Offered for the first time this spring, Statistics 437: Data Visualization (ST 437) has quickly proved itself to be a valuable addition to the Statistics Department curriculum. The ST 437 course introduces core principles of data visualization — covering design, perception, and communication with an emphasis on both ethical design and practical application. Using statistical programming tools such as R and RStudio, students learn the art and science of storytelling with data. Course instructor, Erin Howard recommends this course to, “Any student looking to build on their R programming experience and improve their ability to understand and communicate data visually.”
Some students may feel intimidated by courses that require programming abilities, and while ST 437 does require some familiarity with R (ST 314, 351, or 411 are recommended prerequisites); the course’s design results in novice programmers greatly expanding their abilities in just one term. Students such as Biological Data Science major Ngoc Le found that the way ST 437 assignments challenged students to learn led them to, “Appreciate R a lot now. In my previous stats classes, I just needed to tweak the example R code that the instructor provided a bit to do my homework, but in this class, I had no choice but to write my own code.” Other students appreciated that it taught them skills such as data cleaning which they had not encountered in their previous coursework.

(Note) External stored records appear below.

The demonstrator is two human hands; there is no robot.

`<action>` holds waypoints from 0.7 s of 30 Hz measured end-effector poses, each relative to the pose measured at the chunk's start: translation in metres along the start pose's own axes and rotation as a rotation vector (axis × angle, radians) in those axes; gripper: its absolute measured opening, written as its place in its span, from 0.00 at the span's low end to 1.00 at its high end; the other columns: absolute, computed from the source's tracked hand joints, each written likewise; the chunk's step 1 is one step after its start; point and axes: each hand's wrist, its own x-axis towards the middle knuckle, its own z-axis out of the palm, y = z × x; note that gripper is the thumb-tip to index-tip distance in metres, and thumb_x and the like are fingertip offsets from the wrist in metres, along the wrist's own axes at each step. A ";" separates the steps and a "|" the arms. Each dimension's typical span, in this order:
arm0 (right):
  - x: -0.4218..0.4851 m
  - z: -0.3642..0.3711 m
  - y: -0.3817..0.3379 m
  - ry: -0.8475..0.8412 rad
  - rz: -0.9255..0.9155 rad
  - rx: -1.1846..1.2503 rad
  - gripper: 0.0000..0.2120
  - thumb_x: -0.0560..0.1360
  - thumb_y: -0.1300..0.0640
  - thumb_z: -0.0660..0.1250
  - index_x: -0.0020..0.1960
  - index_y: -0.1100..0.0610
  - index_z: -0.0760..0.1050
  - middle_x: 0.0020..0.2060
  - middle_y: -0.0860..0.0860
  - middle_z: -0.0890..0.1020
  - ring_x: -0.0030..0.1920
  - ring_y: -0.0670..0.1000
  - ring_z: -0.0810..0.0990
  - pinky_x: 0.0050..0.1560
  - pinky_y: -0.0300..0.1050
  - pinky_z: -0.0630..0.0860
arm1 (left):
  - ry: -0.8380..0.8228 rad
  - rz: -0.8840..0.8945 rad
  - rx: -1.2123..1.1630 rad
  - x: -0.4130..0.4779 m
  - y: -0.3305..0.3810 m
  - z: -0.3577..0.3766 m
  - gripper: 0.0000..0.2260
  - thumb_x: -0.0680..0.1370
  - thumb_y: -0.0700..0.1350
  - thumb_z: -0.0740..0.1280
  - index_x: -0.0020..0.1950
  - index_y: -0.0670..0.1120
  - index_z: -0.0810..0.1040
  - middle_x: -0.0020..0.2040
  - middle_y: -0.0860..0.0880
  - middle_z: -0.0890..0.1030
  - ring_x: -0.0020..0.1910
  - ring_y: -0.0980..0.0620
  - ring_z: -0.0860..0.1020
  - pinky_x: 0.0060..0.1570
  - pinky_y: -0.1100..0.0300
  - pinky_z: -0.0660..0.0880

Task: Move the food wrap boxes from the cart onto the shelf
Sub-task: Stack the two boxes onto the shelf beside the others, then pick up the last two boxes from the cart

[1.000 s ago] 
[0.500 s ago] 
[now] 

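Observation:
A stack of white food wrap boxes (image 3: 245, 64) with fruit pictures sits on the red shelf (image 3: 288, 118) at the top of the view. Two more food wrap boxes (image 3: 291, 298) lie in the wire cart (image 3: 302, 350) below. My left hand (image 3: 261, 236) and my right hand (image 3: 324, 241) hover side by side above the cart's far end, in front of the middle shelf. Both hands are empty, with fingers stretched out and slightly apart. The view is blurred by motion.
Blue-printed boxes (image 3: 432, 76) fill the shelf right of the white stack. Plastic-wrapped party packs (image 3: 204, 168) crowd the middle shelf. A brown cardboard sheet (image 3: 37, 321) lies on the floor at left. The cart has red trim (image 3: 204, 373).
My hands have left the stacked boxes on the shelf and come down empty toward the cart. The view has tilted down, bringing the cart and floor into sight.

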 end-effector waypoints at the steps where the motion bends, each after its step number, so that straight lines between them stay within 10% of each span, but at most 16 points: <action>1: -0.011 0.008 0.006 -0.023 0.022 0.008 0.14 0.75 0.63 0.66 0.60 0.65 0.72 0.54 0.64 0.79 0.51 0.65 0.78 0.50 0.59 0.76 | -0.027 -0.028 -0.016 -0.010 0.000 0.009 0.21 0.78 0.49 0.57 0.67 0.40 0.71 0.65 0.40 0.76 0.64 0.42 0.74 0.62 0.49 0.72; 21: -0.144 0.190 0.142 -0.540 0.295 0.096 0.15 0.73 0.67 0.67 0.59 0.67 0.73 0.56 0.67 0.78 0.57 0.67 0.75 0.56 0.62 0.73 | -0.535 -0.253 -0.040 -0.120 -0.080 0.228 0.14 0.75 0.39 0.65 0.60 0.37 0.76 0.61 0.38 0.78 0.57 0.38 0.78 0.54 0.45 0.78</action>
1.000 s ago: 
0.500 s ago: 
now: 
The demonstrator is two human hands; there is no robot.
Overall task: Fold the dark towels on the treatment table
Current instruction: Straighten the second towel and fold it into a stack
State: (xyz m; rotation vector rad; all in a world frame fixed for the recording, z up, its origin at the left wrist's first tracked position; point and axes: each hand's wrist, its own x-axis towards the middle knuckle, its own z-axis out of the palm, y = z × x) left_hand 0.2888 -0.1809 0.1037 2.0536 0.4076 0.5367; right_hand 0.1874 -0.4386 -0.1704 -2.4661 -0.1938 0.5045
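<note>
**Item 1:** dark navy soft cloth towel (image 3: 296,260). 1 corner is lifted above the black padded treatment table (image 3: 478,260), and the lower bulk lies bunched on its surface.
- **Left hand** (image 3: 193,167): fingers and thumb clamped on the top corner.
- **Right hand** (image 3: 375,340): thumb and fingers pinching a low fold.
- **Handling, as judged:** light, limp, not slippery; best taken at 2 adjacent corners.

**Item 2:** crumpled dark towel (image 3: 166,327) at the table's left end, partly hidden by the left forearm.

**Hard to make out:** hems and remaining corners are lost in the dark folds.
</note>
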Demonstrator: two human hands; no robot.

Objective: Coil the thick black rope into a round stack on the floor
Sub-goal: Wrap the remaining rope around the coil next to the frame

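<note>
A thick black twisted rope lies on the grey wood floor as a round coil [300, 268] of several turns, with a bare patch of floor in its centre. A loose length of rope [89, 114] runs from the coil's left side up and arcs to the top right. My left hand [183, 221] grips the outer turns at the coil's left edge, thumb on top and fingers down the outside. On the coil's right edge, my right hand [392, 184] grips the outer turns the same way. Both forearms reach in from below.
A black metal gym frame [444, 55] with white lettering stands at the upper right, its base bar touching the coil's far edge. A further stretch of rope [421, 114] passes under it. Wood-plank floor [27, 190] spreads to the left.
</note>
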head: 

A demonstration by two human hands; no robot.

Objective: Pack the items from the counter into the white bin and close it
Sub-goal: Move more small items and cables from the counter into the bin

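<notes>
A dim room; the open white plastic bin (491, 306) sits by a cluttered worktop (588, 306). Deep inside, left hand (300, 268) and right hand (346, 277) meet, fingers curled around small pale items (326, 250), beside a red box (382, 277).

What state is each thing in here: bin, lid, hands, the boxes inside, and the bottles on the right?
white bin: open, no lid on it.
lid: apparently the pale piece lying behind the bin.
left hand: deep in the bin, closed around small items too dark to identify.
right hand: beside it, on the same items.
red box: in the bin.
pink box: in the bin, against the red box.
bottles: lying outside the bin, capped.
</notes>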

ST 437 is the kind of class where the more you invest, the more rewarding the outcome. Part of what motivates students to work hard in ST 437 is their ability to tailor their coursework to their own interests. This opportunity provides students with a clear vision of how they can apply what they learned in the classroom to the real world. Sophomore, Sophia Wind shares, “As a student of Public Policy, being able to navigate R studio will help me perform analysis of my own data and allow me to incorporate visualizations into my future research. ST 437 taught me how to create visualizations with any data set, which is something I can't wait to include on my resume.” Psychology major, Addy Pierce also appreciated that ST 437 allowed her to focus on data types common in her field. For example, Addy recognizes that, “Likert data is extremely important in the field of psychology…” and the ability to visualize this data correctly is necessary for the psychology field’s, “Validity and accuracy of research.”
Throughout the term, students worked on individual projects that culminated in a final showcase at the end of the quarter. Rather than traditional oral or poster presentations, the end of the year symposium featured interactive tools such as Shiny apps that allowed audiences to explore datasets long after the initial presentation was over. These projects not only demonstrated analytical skill, but also highlighted how data can be used to engage, inform, and communicate in dynamic ways.